Lee had played running back and fullback on the high school football team through the first half of his freshman year but started experiencing pain in his knees. Worried about how a knee injury might affect Mike’s bull riding career, his father pulled him off the football team. And when Dennis Lee heard people were giving his son a hard time about leaving the team, he pulled his son out of school.
For the next 3½ years, under the vigil of his father, Mike Lee was homeschooled and focused on his riding career.
Years earlier, Dennis Lee had traded a lawn mower for a bucking machine, and Mike rode it so much, it was a wonder the bolts and screws hadn’t fallen out. But he learned the finer points at the side of his father by riding the colts and broncos his father broke as a professional horse trainer.
Feel, read, and react, Dennis Lee told his son again and again.

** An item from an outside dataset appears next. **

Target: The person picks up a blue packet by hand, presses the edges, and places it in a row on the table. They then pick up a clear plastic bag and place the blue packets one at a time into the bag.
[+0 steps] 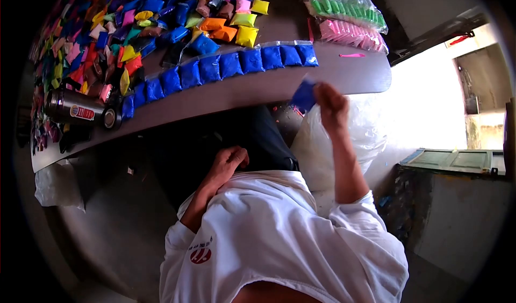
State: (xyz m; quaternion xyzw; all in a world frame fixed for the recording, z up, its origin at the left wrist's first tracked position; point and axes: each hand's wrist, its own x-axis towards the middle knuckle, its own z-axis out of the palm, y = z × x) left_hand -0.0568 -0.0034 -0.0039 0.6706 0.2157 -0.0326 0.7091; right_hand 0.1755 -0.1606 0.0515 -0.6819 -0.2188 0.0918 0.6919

“You have to rely on your heart and your spirit so you can feel the bull’s spirit, vibration, and energy,” Dennis Lee told him.
Mike, the youngest of three siblings, absorbed his father’s every word. As instructed, he practiced his breathing, inhaling as the bull went up and exhaling as it came down. He practiced using the muscles of his stomach, hips, legs, and shoulders—the same muscles used to break a horse. He practiced positive visualization.